__What to work on__. Repeat only the stretch of lines below that runs from the line with "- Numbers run" through the line with "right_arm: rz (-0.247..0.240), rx", unaltered.

__Recorded information__.
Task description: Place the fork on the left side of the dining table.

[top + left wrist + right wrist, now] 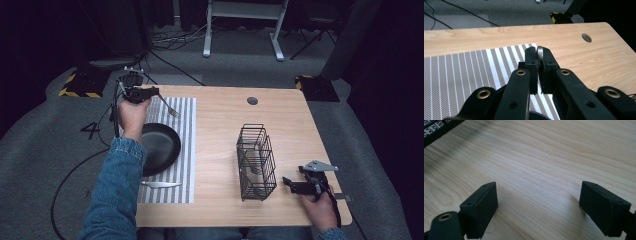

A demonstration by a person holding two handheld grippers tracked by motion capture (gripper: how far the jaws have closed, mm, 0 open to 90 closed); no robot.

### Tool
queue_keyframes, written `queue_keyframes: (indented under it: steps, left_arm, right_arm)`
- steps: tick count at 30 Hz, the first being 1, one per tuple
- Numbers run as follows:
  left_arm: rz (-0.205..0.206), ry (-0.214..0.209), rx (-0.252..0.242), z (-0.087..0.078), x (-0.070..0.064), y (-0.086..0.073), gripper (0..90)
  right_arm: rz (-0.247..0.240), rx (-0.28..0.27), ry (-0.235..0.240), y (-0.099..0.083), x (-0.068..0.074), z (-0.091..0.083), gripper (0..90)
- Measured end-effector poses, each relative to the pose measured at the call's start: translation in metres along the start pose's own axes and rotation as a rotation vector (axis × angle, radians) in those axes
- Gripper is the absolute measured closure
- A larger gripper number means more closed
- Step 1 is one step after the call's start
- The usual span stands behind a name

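Item: left gripper (538, 65), fingers clenched on a fork (169, 108) lifted just beyond the black pan (159, 146); right gripper (537, 206) released; advise carrying it level to the wire basket (256, 162), lowering handle-first.

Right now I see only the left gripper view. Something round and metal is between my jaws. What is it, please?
Observer: It is a fork, gripped at its handle end, with its tines out over the striped mat.
Operator: Where is the basket?
Observer: The wire basket stands upright on the bare wood, to the right of the mat.
Operator: And the other gripper?
Observer: The right gripper is open and holds nothing, just right of the basket.
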State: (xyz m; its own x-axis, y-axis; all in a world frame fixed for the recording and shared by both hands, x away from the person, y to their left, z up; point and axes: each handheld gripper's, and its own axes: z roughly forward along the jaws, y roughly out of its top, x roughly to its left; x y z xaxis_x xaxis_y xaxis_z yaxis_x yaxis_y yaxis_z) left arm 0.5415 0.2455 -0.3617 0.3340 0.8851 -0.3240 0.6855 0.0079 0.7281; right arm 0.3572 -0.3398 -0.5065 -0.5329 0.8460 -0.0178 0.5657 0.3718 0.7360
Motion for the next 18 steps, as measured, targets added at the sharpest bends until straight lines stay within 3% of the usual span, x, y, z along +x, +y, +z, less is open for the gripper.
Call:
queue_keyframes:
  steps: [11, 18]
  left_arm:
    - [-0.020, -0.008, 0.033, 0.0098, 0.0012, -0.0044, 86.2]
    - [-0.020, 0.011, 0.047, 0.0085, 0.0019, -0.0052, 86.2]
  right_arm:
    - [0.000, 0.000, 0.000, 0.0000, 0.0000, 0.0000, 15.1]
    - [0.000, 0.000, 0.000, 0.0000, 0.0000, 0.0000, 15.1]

__Output of the exercise__.
- Numbers run as follows:
  left_arm: rz (-0.205..0.206), ry (-0.214..0.209), rx (-0.252..0.242), z (-0.087..0.078), x (-0.070..0.064), y (-0.086..0.073), gripper (0..90)
  right_arm: rz (-0.247..0.240), rx (-0.28..0.27), ry (-0.235..0.240), y (-0.099..0.083), x (-0.068..0.074), z (-0.091..0.083), gripper (0..90)

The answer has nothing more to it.